§ **Directions for this task**: Whenever a line in the listing contains "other", copy that line.

§ **Information shown**:

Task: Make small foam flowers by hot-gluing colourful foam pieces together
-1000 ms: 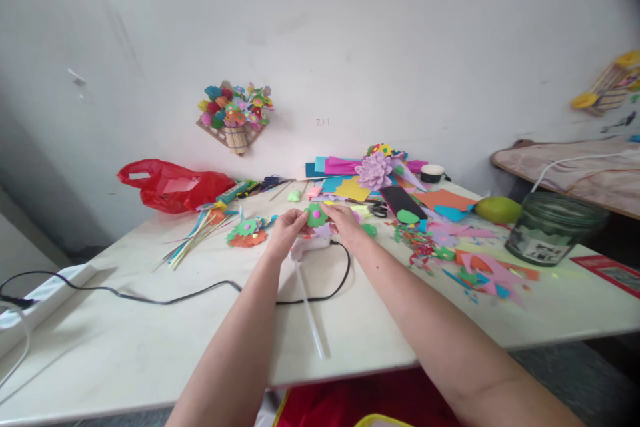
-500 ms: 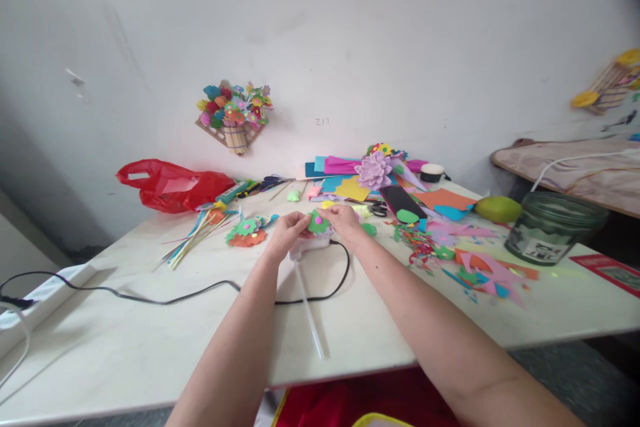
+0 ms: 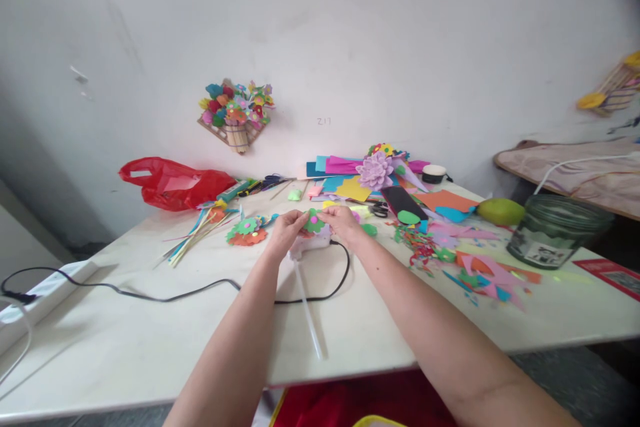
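A green foam flower (image 3: 314,221) with a pink centre is pinched at its two side edges, between my left hand (image 3: 289,232) and my right hand (image 3: 344,223). Both hands have thumb and fingers closed on its rim. Just below it lies a white hot glue gun (image 3: 317,241), partly hidden by the left hand, with a long clear glue stick (image 3: 309,317) sticking out toward me and a black cord attached. Left of my hands lie finished foam flowers (image 3: 247,230) in green and orange.
Paper-covered sticks (image 3: 187,240) and a red plastic bag (image 3: 175,183) lie at left, with a power strip (image 3: 47,290) nearer. At right are a black phone (image 3: 404,203), foam scraps (image 3: 487,273), a green fruit (image 3: 500,211) and a glass jar (image 3: 557,232). Foam sheets (image 3: 353,188) are stacked behind.
The green flower has tipped to a flatter angle and moved slightly left between my fingers. Both hands keep their grip; the view has shifted a little.
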Demonstrator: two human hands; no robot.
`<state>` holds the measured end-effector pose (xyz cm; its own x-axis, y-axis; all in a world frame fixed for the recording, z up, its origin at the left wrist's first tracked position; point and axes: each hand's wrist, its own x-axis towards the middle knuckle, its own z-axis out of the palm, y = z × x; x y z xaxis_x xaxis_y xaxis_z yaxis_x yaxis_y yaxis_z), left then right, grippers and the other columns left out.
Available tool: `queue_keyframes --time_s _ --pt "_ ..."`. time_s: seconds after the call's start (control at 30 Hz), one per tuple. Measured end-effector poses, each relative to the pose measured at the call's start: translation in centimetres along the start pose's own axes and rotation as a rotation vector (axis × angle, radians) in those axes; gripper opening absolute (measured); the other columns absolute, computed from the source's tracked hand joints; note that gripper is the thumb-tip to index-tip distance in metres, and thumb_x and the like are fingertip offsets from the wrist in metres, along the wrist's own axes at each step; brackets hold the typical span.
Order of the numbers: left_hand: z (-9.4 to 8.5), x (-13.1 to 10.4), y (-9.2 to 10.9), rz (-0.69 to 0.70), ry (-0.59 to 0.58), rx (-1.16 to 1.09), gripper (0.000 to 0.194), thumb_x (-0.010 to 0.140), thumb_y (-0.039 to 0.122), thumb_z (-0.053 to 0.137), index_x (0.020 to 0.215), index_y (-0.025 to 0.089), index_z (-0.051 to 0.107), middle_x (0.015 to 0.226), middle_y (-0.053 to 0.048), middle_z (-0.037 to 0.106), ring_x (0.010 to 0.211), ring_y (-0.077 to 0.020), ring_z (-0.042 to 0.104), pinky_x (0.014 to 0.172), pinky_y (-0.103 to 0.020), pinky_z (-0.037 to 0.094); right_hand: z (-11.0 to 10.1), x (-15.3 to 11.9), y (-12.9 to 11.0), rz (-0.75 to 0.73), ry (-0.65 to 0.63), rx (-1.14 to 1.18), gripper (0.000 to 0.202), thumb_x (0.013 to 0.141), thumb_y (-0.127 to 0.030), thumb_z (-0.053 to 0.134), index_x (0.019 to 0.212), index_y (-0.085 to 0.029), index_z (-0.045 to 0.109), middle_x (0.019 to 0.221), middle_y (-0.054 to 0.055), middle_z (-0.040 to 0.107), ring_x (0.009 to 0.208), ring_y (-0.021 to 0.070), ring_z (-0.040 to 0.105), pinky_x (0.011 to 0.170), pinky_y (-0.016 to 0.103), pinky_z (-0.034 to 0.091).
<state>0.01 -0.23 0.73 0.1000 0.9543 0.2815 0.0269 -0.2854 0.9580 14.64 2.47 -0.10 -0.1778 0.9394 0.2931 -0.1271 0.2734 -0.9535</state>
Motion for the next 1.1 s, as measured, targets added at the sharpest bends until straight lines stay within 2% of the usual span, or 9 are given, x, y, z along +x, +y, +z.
queue_keyframes --time_s 0.13,0.23,0.33,0.4,0.53,0.7,0.83,1.0,1.1 --pt "-0.2 0.1 0.0 0.026 0.042 -0.002 0.035 0.063 0.046 0.063 0.064 0.012 0.054 0.054 0.0 0.057 0.05 -0.0114 0.056 0.054 -0.025 0.049 -0.6 0.0 -0.4 0.017 -0.099 -0.019 0.018 0.059 -0.03 0.063 0.057 -0.014 0.055 0.05 -0.004 0.049 0.037 0.0036 0.033 0.035 0.019 0.023" --pt "-0.3 0.1 0.0 0.032 0.056 -0.017 0.035 0.063 0.045 0.064 0.064 0.012 0.055 0.054 0.0 0.057 0.052 -0.0116 0.056 0.055 -0.026 0.049 -1.1 -0.1 -0.8 0.01 -0.176 -0.025 0.014 0.063 -0.023 0.058 0.073 -0.014 0.062 0.061 0.0 0.057 0.043 0.0057 0.043 0.036 0.018 0.027" --pt "-0.4 0.1 0.0 0.02 0.06 -0.035 0.035 0.062 0.045 0.065 0.062 0.012 0.055 0.053 0.0 0.057 0.051 -0.0116 0.056 0.056 -0.027 0.05 -1.3 -0.2 -1.3 -0.028 -0.142 -0.024 0.027 0.065 -0.02 0.055 0.091 -0.016 0.061 0.072 0.002 0.061 0.056 0.0096 0.054 0.039 0.017 0.032" --pt "-0.5 0.1 -0.1 0.008 0.053 -0.054 0.035 0.062 0.045 0.065 0.062 0.012 0.055 0.054 -0.001 0.058 0.051 -0.0118 0.056 0.056 -0.027 0.05 -1.3 -0.4 -1.8 -0.07 -0.097 -0.04 0.031 0.066 -0.02 0.055 0.096 -0.016 0.058 0.073 0.002 0.062 0.061 0.011 0.057 0.043 0.017 0.036" --pt "-0.6 0.1 -0.3 -0.003 0.016 -0.092 0.034 0.064 0.045 0.064 0.064 0.012 0.055 0.057 -0.002 0.06 0.053 -0.0127 0.058 0.057 -0.027 0.05 -1.0 -0.5 -2.1 -0.177 -0.097 -0.104 0.026 0.066 -0.021 0.057 0.092 -0.016 0.059 0.066 0.0 0.061 0.061 0.0111 0.057 0.055 0.022 0.043" --pt "-0.7 0.1 -0.4 -0.022 -0.017 -0.138 0.031 0.064 0.042 0.064 0.066 0.013 0.056 0.057 -0.002 0.06 0.053 -0.0133 0.058 0.057 -0.028 0.05 -0.7 -0.2 -1.4 -0.29 -0.096 -0.189 0.017 0.064 -0.016 0.056 0.079 -0.017 0.065 0.072 0.002 0.065 0.068 0.0131 0.059 0.066 0.027 0.046" --pt "-0.6 0.0 -0.5 -0.043 -0.034 -0.194 0.031 0.063 0.041 0.066 0.066 0.012 0.055 0.059 -0.002 0.061 0.056 -0.0139 0.059 0.06 -0.03 0.051 -0.6 0.2 -0.8 -0.301 -0.042 -0.318 0.014 0.063 -0.014 0.057 0.072 -0.017 0.068 0.072 0.003 0.066 0.067 0.0146 0.059 0.065 0.028 0.046" --pt "-0.4 0.1 -0.7 -0.028 -0.022 -0.198 0.03 0.063 0.04 0.066 0.067 0.013 0.055 0.058 -0.001 0.06 0.054 -0.0125 0.058 0.057 -0.027 0.05 -0.5 0.3 -0.1 -0.311 -0.009 -0.403 0.015 0.064 -0.016 0.059 0.076 -0.017 0.068 0.07 0.003 0.066 0.064 0.0151 0.058 0.061 0.028 0.045" --pt "-0.4 0.1 -0.7 -0.014 -0.022 -0.186 0.03 0.063 0.04 0.066 0.067 0.013 0.055 0.059 -0.002 0.06 0.055 -0.0122 0.058 0.056 -0.026 0.049 -0.5 0.2 0.0 -0.35 0.0 -0.453 0.009 0.065 -0.02 0.059 0.069 -0.017 0.067 0.063 0.002 0.064 0.059 0.0137 0.056 0.057 0.026 0.043"
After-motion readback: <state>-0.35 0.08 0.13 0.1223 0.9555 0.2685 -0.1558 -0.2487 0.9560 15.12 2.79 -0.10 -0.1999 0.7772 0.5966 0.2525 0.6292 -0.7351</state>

§ **Your solution**:
`<state>` holds the measured end-effector pose (xyz cm; its own x-axis, y-axis; all in a world frame fixed for the recording, z up, its origin at the left wrist's first tracked position; point and axes: each hand's wrist, its own x-axis towards the middle knuckle, its own z-axis out of the palm, y = z × x; x y z xaxis_x xaxis_y xaxis_z yaxis_x yaxis_y yaxis_z), left then right, grippers and the other columns left out.
Available tool: `queue_keyframes --time_s _ --pt "_ ..."`. time_s: seconds after the call's start (control at 30 Hz), one per tuple. Measured end-effector poses, each relative to the pose measured at the call's start: translation in centimetres along the start pose's own axes and rotation as a rotation vector (axis × angle, radians) in those axes; gripper opening absolute (measured); the other columns absolute, computed from the source's tracked hand joints; note that gripper is the thumb-tip to index-tip distance in metres, and thumb_x and the like are fingertip offsets from the wrist in metres, along the wrist's own axes at each step; brackets hold the typical span.

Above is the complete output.